私の車の左側面、Sの車はバンパーからフロント全面が見事に大破していた。
Sの車を運転していたTOは体が震え、とてもその車から降りて来られる状態ではなかっ た。
TOは自分の車を駐車場から移動する為にはSの車が邪魔な事を知り、先に移動しようと Sの車に乗ったらしいのだ。
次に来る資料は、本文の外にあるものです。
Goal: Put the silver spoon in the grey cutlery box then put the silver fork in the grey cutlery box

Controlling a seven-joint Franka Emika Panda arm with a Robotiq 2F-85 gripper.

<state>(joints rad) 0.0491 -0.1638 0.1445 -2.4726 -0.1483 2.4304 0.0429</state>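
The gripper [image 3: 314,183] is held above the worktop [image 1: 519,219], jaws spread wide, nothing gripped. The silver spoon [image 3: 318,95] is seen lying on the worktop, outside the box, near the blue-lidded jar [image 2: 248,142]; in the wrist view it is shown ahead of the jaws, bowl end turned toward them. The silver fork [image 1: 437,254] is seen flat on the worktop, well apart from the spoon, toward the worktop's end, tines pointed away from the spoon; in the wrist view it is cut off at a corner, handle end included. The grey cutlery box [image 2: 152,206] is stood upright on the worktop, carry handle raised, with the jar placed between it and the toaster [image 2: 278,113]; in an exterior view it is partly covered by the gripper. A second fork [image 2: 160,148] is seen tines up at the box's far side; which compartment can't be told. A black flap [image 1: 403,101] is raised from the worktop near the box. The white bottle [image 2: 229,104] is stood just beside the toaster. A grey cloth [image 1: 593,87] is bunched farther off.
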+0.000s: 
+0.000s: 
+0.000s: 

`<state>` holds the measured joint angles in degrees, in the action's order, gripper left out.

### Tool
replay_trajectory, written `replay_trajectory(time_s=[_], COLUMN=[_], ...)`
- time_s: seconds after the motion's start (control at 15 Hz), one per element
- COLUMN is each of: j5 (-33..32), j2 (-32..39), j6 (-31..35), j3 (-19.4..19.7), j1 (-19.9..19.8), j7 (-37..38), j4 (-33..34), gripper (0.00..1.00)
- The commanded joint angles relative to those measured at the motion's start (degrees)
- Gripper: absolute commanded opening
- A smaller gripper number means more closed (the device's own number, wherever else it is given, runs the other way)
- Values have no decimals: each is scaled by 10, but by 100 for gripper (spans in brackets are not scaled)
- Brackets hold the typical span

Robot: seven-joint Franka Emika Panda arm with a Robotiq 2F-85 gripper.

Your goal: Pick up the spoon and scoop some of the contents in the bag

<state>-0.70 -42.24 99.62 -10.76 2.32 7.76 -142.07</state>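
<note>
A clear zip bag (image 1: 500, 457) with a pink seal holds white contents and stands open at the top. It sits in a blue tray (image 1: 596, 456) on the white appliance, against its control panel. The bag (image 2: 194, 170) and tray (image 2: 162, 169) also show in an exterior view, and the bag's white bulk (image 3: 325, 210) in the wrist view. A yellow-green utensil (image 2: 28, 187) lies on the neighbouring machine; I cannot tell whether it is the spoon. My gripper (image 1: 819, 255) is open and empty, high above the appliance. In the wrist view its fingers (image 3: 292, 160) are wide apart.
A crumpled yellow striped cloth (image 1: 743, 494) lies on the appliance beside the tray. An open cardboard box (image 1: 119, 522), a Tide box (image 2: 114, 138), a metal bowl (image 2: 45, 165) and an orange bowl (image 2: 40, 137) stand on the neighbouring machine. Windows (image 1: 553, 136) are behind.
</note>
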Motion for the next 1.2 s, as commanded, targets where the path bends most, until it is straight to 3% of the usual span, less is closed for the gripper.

だが、常時乗っている車はオートマであり、Sの車はマニュ アルだった。
ギアがローに入ったままクラッチも切らずにエンジンキーをオンにしてしまい、エンジン が始動したと同時に車はかってに走り出してしまったのだった。
さぞ驚いた事だろうが、全くの注意不足である。
そして大事な事なのだが良く考えてみると、私達の車がその瞬間、その位置に停車してい なければ、ともすれば幹線道路にそのまま飛び出して大惨事になっていた筈だ。
現にここは交通量の多い道路であり、間違い無く数台の車と衝突し、その他の車なども玉 突き事故が発生する事は免れなかったと思う。
それを考えると鳥肌物でTOは私達のブロックのおかげで九死に一生を得たのであった。
被害者のSはその半年後に、車のボンネットがへの字である状態に堪え兼ねとうとう車を 買い替えた。
私の車はと言えば左側ドアが大きくへこみ、勿論開閉などは出来ず、挙句にドアと車体の 隙間から雨漏りする状態のままなのだが、愛着があり暫く乗り続けていたのである。
そしてあの時、私達の車を2台も大破させたTOは、
「まぁしょうがね~な?」
と当時私達が言った言葉をどう捕えたかは解らないが、修理と言う概念が全く見受けられ ずに、そのまま曖昧になった状態で現在に至り、時々自分の車は軽く擦っただけでも修理 に出しては、

「車の修理ってお金かかるよね~!」

などとたびたび戯言を言っているのである。
頭の中の構造や行動が、凡人の私には全く理解出来ない人物のひとりである。

※私はこの後三年間この不遇の車に乗り続けたのだが、あまりの雨漏りによる車内の悪臭 に堪え兼ね2005年夏にとうとう買い替えたのであった。